I think the most interesting thing will be the variation in Neandertal genes. For that question, I think the project is facing a pretty extreme challenge:

Over the next two years, the Neandertal sequencing team will reconstruct a draft of the 3 billion bases that made up the genome of Neandertals. For their work, they will use samples from several Neandertal individuals, including the type of specimen found in 1856 in Neander Valley and a particularly well-preserved Neandertal from Croatia. The Max Planck Society's decision to fund the project is based on an analysis of approximately one million base pairs of nuclear Neandertal DNA from a 45,000-year-old Croatian fossil, sequenced by 454 Life Sciences.

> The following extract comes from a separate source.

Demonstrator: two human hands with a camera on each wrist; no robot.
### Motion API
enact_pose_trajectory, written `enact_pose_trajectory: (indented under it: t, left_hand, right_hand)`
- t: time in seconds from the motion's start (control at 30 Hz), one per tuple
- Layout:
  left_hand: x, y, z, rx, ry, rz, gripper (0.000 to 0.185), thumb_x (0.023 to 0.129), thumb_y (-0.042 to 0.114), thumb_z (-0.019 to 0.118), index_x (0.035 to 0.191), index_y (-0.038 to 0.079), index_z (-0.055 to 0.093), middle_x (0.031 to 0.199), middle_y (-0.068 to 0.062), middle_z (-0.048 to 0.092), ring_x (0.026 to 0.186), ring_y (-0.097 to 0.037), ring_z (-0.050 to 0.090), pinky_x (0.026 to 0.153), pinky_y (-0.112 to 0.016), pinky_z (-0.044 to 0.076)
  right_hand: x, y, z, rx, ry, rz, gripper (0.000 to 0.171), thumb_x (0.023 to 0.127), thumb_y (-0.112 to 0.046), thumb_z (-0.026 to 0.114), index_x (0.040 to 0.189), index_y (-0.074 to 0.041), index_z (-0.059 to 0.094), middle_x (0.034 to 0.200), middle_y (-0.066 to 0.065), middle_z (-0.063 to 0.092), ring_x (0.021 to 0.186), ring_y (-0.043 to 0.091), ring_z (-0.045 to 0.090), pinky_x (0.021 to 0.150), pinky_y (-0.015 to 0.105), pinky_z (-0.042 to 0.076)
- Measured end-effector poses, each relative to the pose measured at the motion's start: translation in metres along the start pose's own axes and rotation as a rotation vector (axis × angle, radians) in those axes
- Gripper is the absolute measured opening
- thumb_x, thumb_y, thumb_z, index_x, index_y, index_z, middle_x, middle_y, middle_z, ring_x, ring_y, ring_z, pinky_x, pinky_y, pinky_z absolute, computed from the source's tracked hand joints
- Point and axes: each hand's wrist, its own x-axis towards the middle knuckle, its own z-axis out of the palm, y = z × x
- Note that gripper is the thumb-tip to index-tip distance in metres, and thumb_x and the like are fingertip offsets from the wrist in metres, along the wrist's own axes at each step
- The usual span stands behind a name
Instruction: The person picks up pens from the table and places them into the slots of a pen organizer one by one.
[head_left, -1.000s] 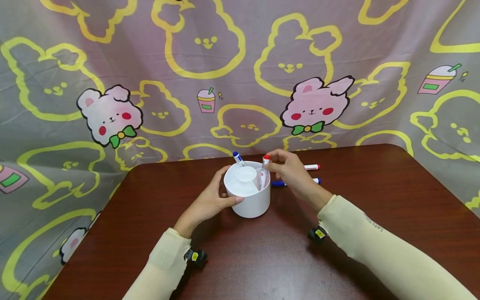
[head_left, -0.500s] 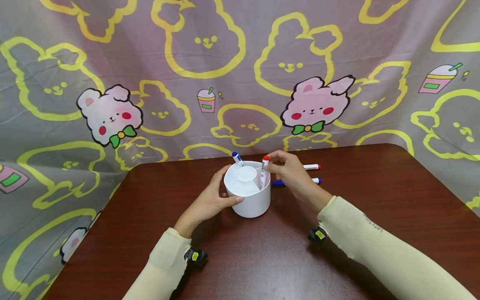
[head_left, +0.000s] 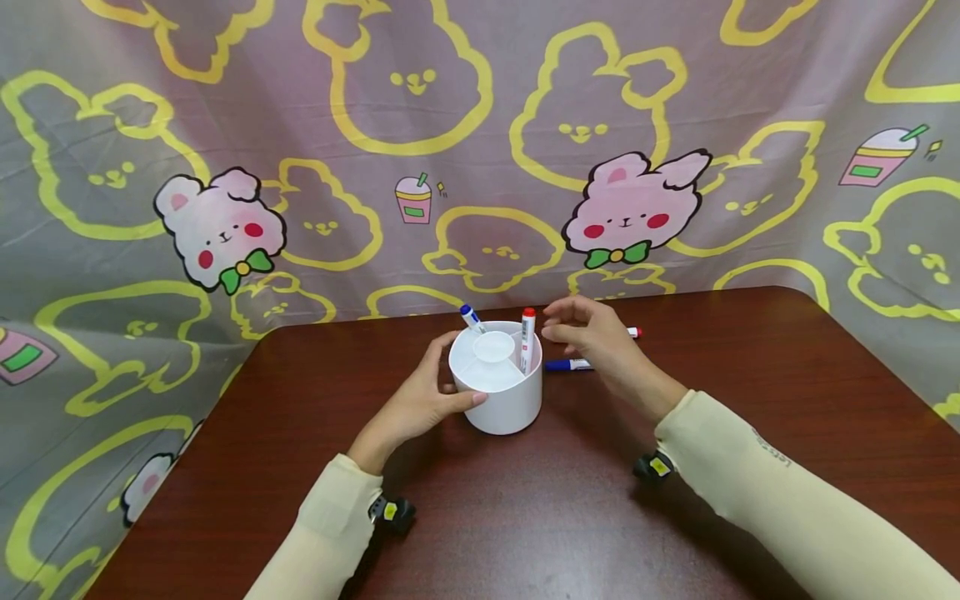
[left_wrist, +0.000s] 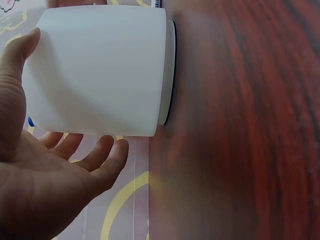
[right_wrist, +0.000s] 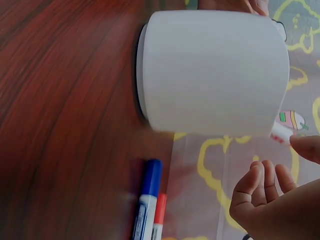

OK, here's the thing: they have to try to assemble a sequence from a diploid individual. This is really challenging, because anywhere the individual is a heterozygote, there will be ambiguity about which SNPs are linked on one chromosome, and which belong together on the other.

Now, they faced the same problem in the mammoth Mc1r paper, which they resolved by sampling additional mammoth individuals and finding homozygotes. That may be the reason for mentioning the "several Neandertal individuals" in the press release. But it's not obvious that even the "several" they are likely to have samples from will be enough for most genes to be unambiguously reconstructed.

And then there's the contamination problem. Well, that one I'll save for another day.